Department of Epidemiology and Biostatistics, University of California, San Francisco, CA 94158, USA.
Nucleic Acids Res. 2016 Mar 18;44(5):2028-35. doi: 10.1093/nar/gkw070. Epub 2016 Feb 10.
The spatial organization of the genome influences cellular function, notably gene regulation. Recent studies have assessed the three-dimensional (3D) co-localization of functional annotations (e.g. centromeres, long terminal repeats) using 3D genome reconstructions from Hi-C (genome-wide chromosome conformation capture) data; however, corresponding assessments for continuous functional genomic data (e.g. chromatin immunoprecipitation-sequencing (ChIP-seq) peak height) are lacking. Here, we demonstrate that applying bump hunting via the patient rule induction method (PRIM) to ChIP-seq data superposed on a Saccharomyces cerevisiae 3D genome reconstruction can discover 'functional 3D hotspots', regions in 3-space for which the mean ChIP-seq peak height is significantly elevated.
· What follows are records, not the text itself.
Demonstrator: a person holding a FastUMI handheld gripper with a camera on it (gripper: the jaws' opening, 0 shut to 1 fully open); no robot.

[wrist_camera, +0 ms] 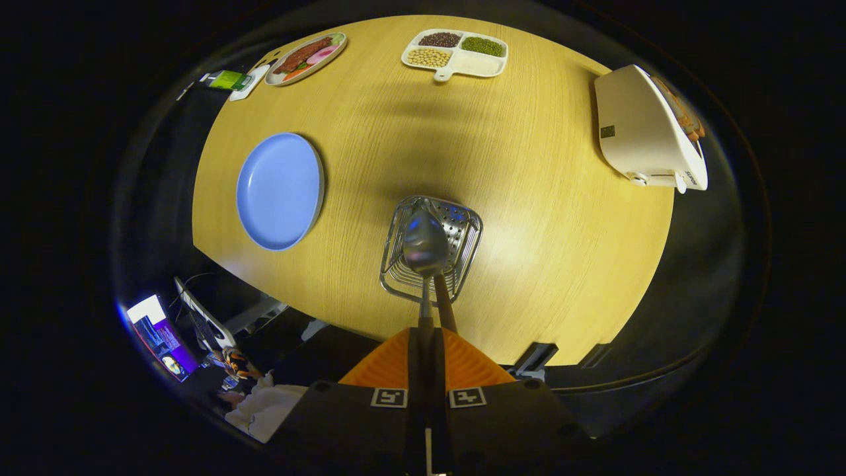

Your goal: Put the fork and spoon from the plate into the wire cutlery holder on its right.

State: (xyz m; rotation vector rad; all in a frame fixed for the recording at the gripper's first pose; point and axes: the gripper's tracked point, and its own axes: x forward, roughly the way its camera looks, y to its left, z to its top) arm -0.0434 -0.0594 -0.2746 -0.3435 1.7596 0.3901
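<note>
Steel spoon [425, 246], one item, held by its handle in the claw [428, 330], whose two fingers are pressed together on the handle just behind the bowl; the spoon runs straight out ahead of the fingers, its long axis in line with them, bowl foremost and pointing down toward the table [529, 198]. Wire cutlery holder [431, 248], one item, chrome, squarish mouth with a perforated floor or wall visible inside: it stands directly beyond the fingertips, so that the spoon's bowl hangs over its open mouth (whether the bowl is already below the rim or just above it cannot be told from this angle). A second dark slim stem [444, 301] shows beside the spoon handle, near the holder's nearer rim; judged likely the fork's handle already standing in the holder, though too little shows to be sure. Blue plate [280, 190], one item, lies on the table to the left of the holder, apart from it, with no cutlery on it. Relation that governs the coming move: holder lies dead ahead and below the claw, spoon axis aimed into it, so release or a short further lowering would seem to suffice. Also on the table, far side: divided tray of beans [455, 53], oval platter of food [305, 58], white appliance [644, 129].
</note>
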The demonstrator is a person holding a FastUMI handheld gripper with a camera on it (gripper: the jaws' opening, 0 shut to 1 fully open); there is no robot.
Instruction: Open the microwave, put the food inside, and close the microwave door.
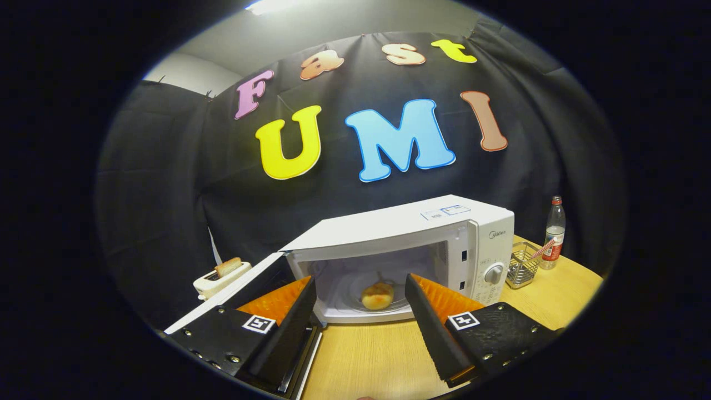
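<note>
On the wooden tabletop (383, 355) a white microwave (411, 244) is standing with its door (244, 289) swung wide open to the left, the cavity lit and facing the tongs. Beside it on the left a small pale toaster (221, 278) is sitting with a slice poking out of its slot, and on the right a wire basket (522, 265) is resting just beside the control panel, with a clear plastic bottle (554, 232) standing just beyond the basket.

Inside the cavity, the food (377, 295), a round golden bun by the look of it, is lying on the glass turntable (371, 300), so the loading step seems done and only the closing of the door seems left.

That step is where trouble could come, I think. The left finger is hanging right over the open door's inner face, so a careless sweep could knock the door's edge rather than push it flat, or a hard shove could make the door bounce back from the latch and slide the microwave towards the basket.

The tongs (361, 311) are hanging wide apart, their fingers (427, 316) spread to either side of the cavity's opening, gripping nothing and, as far as I can tell, touching nothing.
</note>
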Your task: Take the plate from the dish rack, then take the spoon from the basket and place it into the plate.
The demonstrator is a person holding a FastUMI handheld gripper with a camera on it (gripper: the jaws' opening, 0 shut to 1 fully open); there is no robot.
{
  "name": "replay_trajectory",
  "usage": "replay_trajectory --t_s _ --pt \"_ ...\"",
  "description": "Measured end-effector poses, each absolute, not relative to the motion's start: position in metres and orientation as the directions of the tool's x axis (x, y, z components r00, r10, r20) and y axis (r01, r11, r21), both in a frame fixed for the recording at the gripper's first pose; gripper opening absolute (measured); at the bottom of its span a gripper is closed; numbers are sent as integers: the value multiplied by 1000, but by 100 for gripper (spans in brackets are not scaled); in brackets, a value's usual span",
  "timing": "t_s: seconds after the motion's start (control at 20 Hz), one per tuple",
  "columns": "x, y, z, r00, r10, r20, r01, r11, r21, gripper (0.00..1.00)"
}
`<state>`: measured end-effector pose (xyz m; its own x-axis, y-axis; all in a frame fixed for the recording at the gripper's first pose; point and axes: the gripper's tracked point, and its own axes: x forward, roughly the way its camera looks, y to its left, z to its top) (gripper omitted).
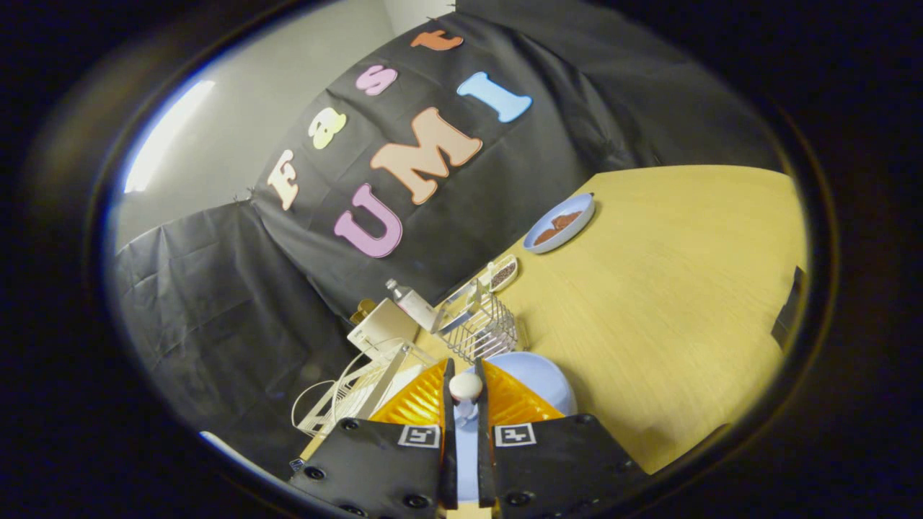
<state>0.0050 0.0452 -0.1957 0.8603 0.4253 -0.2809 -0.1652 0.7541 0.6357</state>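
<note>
My gripper (464,369) is shut on a white spoon (465,386); the spoon's rounded end shows between the two fingers, which stand close together. Right under and just beyond the fingers lies a light blue plate (542,382) on the wooden table, and the spoon hangs over it. I cannot tell whether the spoon touches the plate. A small wire basket (489,333) stands just beyond the plate. The white wire dish rack (360,389) is to the left of the fingers.
A second blue plate with brown food (561,222) lies far back on the wooden table (670,303). A small dish with dark contents (502,273), a bottle (409,298) and a white box (381,326) sit behind the basket by the black cloth wall.
</note>
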Motion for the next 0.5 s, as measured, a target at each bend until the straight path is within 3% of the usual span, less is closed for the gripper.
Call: replay_trajectory --t_s 0.25,0.5 --pt "9 39 -204 858 409 -310 -152 779 608 17" --pt "14 26 -213 861 368 -352 -106 805 584 29"
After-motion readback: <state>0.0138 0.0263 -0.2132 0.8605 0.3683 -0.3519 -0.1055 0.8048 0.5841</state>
For the transcription factor Swi6, the top hotspot by P-value contains MSB2 and ERG11 - known Swi6 target genes on different chromosomes. We verify this finding in a number of ways. First, this top hotspot is relatively stable under PRIM across parameter settings. Second, this hotspot is among the top hotspots by mean outcome identified by an alternative algorithm, k-Nearest Neighbor (k-NN) regression. Third, the distance between MSB2 and ERG11 is smaller than expected (by resampling) in two other 3D reconstructions generated via different normalization and reconstruction algorithms. This analytic approach can discover functional 3D hotspots and potentially reveal novel regulatory interactions.
基因组的空间组织影响细胞功能,尤其是基因调控。最近的研究使用来自Hi-C(全基因组染色体构象捕获)数据的三维(3D)基因组重建评估了功能注释(例如着丝粒、长末端重复序列)的三维共定位;然而,对于连续的功能基因组数据(例如染色质免疫沉淀测序(ChIP-seq)峰高)缺乏相应的评估。在这里,我们证明通过患者规则归纳法(PRIM)对叠加在酿酒酵母3D基因组重建上的ChIP-seq数据应用峰值搜索,可以发现“功能性3D热点”,即三维空间中ChIP-seq峰高平均值显著升高的区域。对于转录因子Swi6,按P值计算的顶级热点包含MSB2和ERG11,它们是位于不同染色体上的已知Swi6靶基因。我们通过多种方式验证了这一发现。首先,在PRIM下,这个顶级热点在不同参数设置下相对稳定。其次,这个热点在通过另一种算法k近邻(k-NN)回归确定的按平均结果计算的顶级热点之中。第三,在通过不同归一化和重建算法生成的另外两个3D重建中,MSB2和ERG11之间的距离小于预期(通过重采样)。这种分析方法可以发现功能性3D热点,并有可能揭示新的调控相互作用。